Give back exactly the lines from the start of the listing to the line containing "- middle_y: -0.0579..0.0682", inclusive, and nothing beyond them.
===== Data below
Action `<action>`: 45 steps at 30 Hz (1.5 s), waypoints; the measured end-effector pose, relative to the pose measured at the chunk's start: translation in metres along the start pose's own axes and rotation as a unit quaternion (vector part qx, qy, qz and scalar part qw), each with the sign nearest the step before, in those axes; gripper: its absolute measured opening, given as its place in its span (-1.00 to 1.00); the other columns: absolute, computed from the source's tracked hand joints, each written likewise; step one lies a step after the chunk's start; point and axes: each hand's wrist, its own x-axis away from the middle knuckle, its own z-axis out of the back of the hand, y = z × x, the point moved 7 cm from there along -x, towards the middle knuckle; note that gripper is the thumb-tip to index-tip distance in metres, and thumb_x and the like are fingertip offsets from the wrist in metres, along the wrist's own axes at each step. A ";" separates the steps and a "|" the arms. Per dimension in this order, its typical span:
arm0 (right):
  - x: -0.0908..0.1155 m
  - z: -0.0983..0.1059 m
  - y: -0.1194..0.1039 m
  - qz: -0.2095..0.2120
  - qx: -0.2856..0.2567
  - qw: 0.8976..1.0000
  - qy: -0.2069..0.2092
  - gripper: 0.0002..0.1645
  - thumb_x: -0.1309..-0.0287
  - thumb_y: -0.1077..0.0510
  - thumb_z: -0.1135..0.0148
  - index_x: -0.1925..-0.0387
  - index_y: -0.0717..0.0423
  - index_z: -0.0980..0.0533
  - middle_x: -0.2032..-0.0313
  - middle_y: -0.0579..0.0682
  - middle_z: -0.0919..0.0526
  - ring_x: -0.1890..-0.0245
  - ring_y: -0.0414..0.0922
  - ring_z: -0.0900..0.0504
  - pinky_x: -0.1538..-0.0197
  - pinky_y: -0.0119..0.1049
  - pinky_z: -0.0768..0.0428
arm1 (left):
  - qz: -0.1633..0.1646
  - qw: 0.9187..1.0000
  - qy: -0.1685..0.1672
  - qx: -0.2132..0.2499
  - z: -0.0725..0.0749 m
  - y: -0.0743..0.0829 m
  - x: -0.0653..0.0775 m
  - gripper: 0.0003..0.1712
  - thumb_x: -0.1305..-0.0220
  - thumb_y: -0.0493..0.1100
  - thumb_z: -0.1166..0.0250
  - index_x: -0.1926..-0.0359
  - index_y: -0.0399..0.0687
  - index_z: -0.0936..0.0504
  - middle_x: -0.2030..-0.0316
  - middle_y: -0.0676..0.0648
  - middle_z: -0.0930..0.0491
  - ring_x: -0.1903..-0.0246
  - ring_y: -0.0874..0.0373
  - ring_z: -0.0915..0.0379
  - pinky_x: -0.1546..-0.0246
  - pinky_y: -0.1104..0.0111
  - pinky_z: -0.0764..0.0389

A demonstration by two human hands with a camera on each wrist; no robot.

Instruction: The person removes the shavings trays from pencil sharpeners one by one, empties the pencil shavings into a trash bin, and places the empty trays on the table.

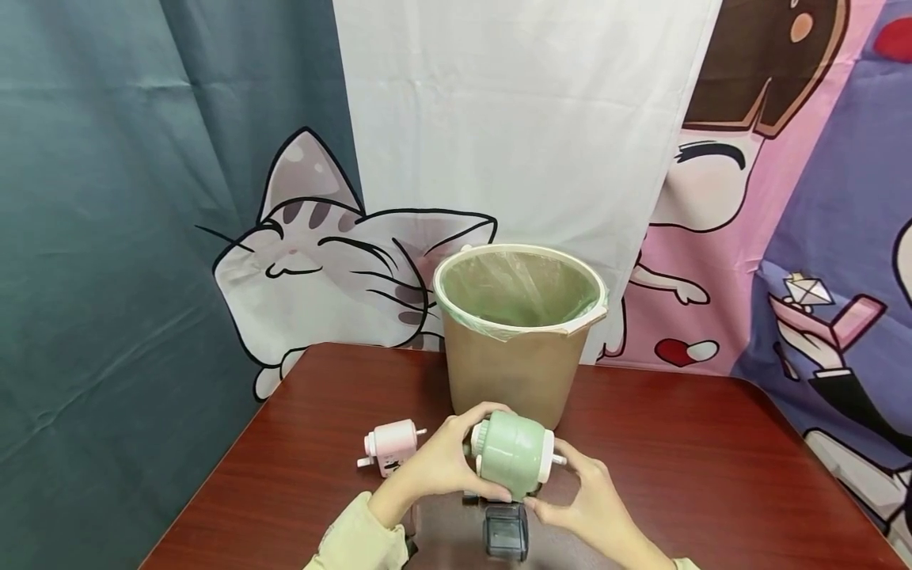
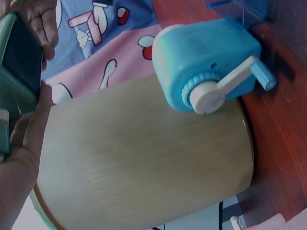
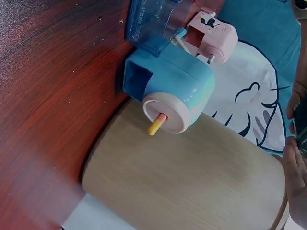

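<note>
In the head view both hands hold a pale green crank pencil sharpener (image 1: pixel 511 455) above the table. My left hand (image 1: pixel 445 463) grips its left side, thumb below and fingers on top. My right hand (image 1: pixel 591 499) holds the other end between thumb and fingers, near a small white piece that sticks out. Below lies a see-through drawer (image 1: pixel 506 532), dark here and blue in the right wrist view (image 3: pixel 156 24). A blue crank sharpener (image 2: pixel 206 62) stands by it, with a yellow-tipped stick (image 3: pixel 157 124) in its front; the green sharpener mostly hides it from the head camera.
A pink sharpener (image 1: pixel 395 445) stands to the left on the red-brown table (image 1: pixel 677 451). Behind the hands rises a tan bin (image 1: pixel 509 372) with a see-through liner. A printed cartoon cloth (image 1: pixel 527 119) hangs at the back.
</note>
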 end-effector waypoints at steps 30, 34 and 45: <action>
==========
**Task solution:**
Action `<action>`: 45 steps at 30 Hz (1.5 s), waypoints; the measured end-effector pose, relative to the pose measured at the chunk's start: translation in metres along the start pose's own axes and rotation as a unit quaternion (vector part qx, qy, qz and scalar part qw), each with the sign nearest the step before, in those axes; gripper: its absolute measured opening, given as its place in its span (-1.00 to 1.00); the other columns: absolute, computed from the source's tracked hand joints, each written likewise; step one lies a step after the chunk's start; point and axes: each hand's wrist, its own x-axis away from the middle knuckle, its own z-axis out of the back of the hand, y = z × x, the point moved 7 cm from there along -x, towards the middle knuckle; note that gripper is the thumb-tip to index-tip distance in metres, and thumb_x and the like are fingertip offsets from the wrist in metres, along the wrist's own axes at each step. A ";" separates the steps and a "|" the arms. Per dimension in this order, its typical span:
arm0 (right):
  - x: -0.0908..0.1155 m
  - z: -0.0983..0.1059 m
  - y: -0.1194..0.1039 m
  - qz: -0.2095..0.2120
  - qx: -0.2856..0.2567
  - qw: 0.8976..1.0000
  - qy: -0.2069..0.2092
  - gripper: 0.0002..0.1645
  - thumb_x: -0.1309..-0.0287
  - thumb_y: -0.1077..0.0510
  - thumb_z: -0.1135..0.0148
  - index_x: -0.1925..-0.0387
  - index_y: -0.0717..0.0423
  - index_z: -0.0980..0.0533
  - middle_x: -0.2032..-0.0313
  - middle_y: -0.0579..0.0682

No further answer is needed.